## [AVAILABLE DATA]
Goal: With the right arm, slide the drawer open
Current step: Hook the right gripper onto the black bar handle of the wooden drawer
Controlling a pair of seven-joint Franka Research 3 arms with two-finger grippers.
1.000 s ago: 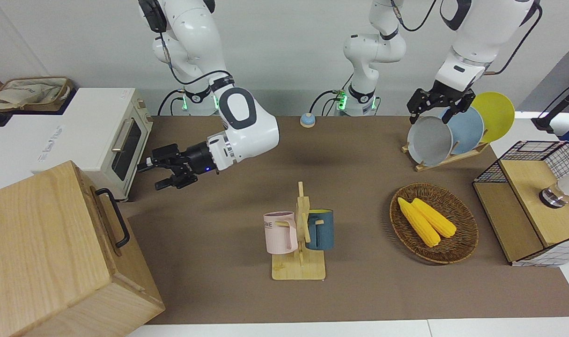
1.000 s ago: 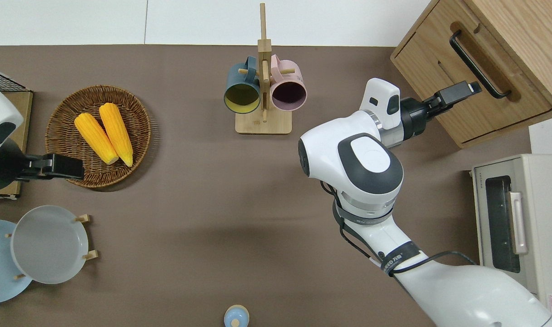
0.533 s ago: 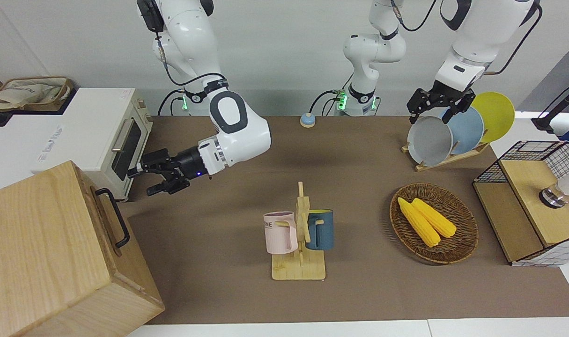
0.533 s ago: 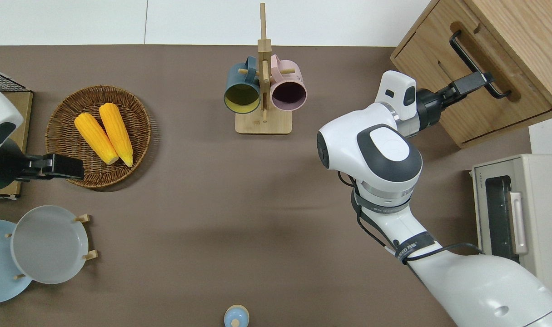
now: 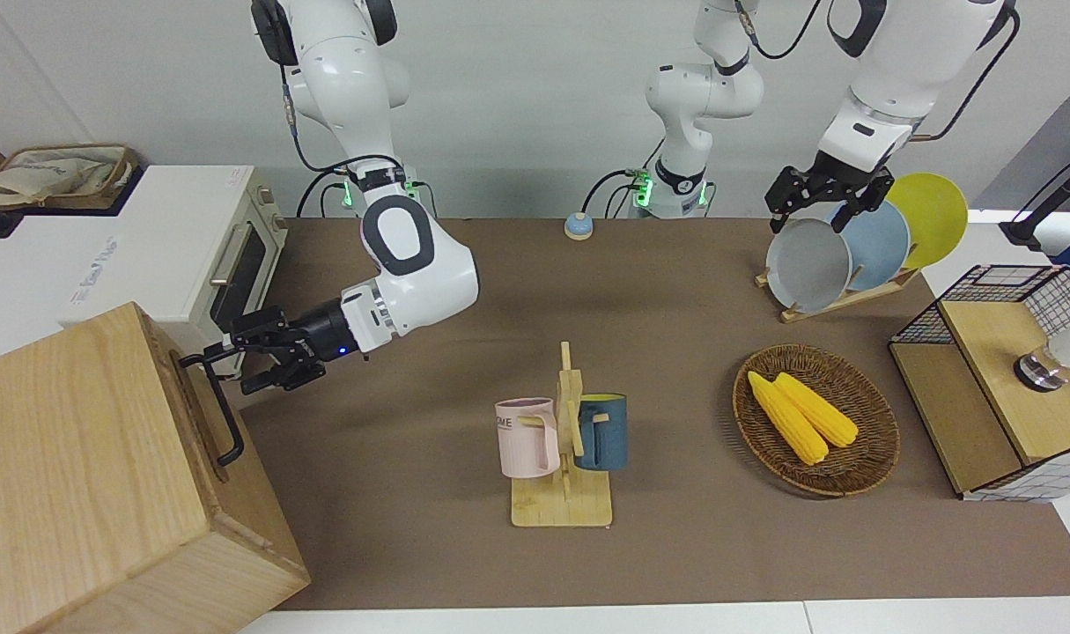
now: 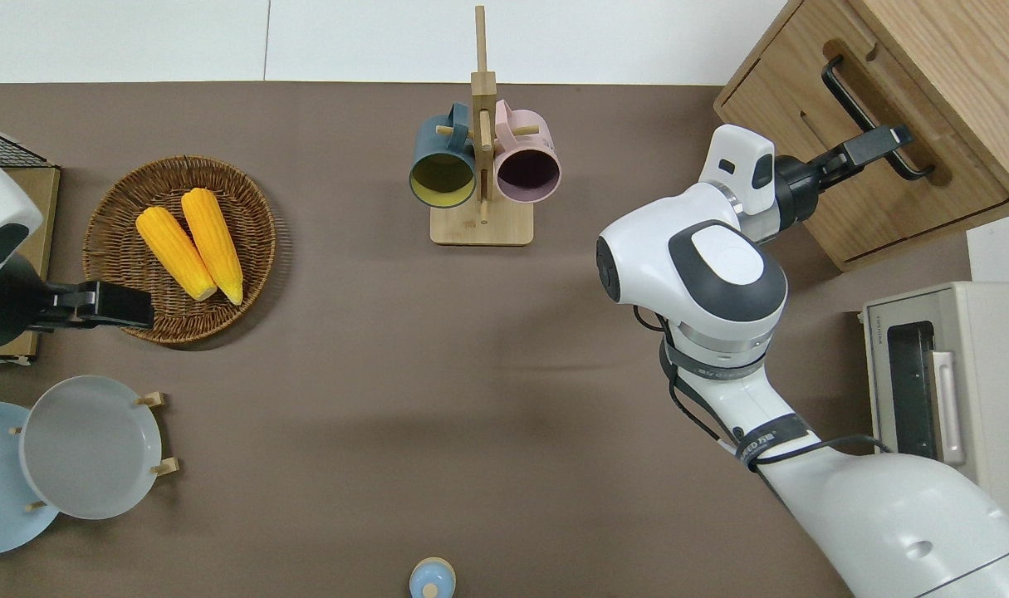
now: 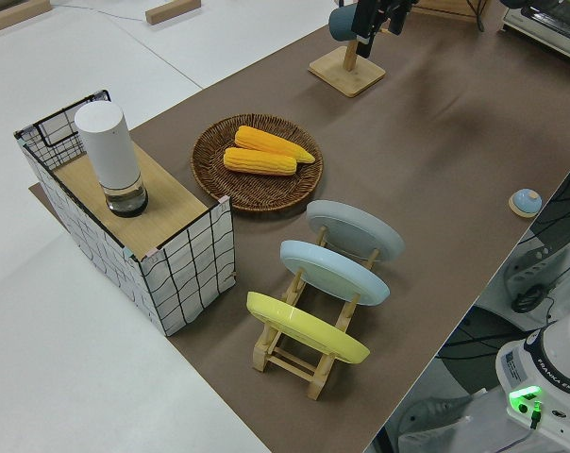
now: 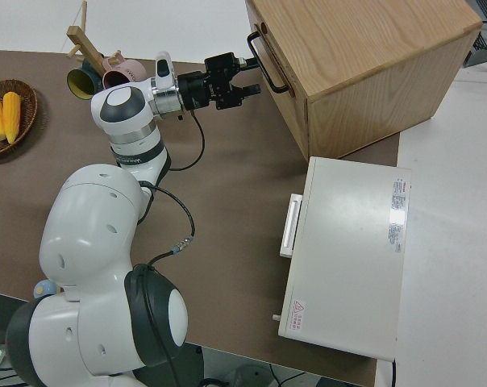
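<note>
The right arm (image 5: 402, 282) reaches out low and nearly level toward the cabinet (image 5: 85, 458) at its end of the table. Its right gripper (image 6: 874, 143), fingers spread, straddles the handle (image 6: 865, 116) of the closed drawer (image 6: 861, 158). The left arm is parked.

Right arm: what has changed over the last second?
The right arm's black pincer moved across the table to the wide light-wood drawer, and its open fingers now straddle the black metal loop handle, not yet closed. The drawer stayed shut; the left arm stayed parked.
</note>
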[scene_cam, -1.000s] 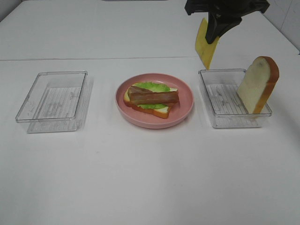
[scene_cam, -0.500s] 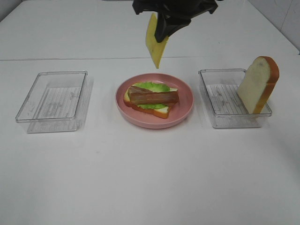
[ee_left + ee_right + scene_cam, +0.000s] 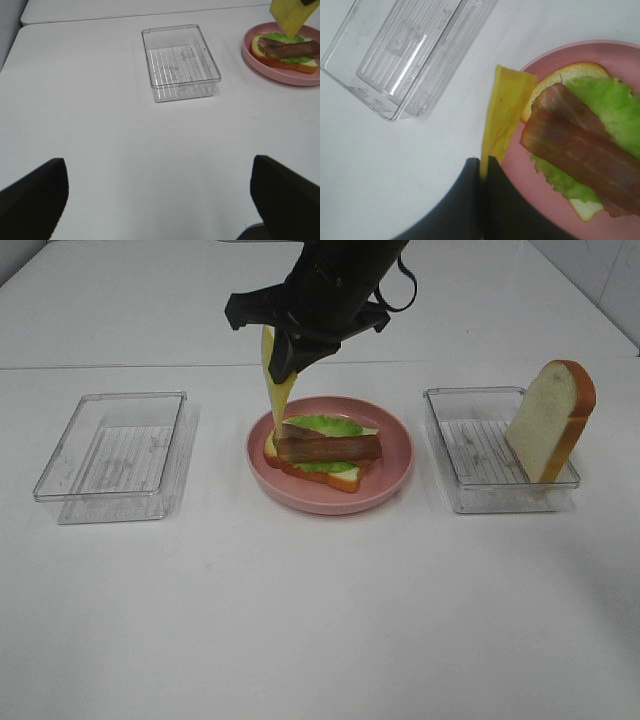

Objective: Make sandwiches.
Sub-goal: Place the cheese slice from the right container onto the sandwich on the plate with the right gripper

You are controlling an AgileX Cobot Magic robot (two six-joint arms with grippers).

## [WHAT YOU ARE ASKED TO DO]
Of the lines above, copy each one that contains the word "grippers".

## [ANSWER FOR THE TASK]
Controlling a pair of seven-joint Franka Research 3 arms with two-finger grippers.
You are controlling an AgileX Cobot Magic robot (two six-joint arms with grippers).

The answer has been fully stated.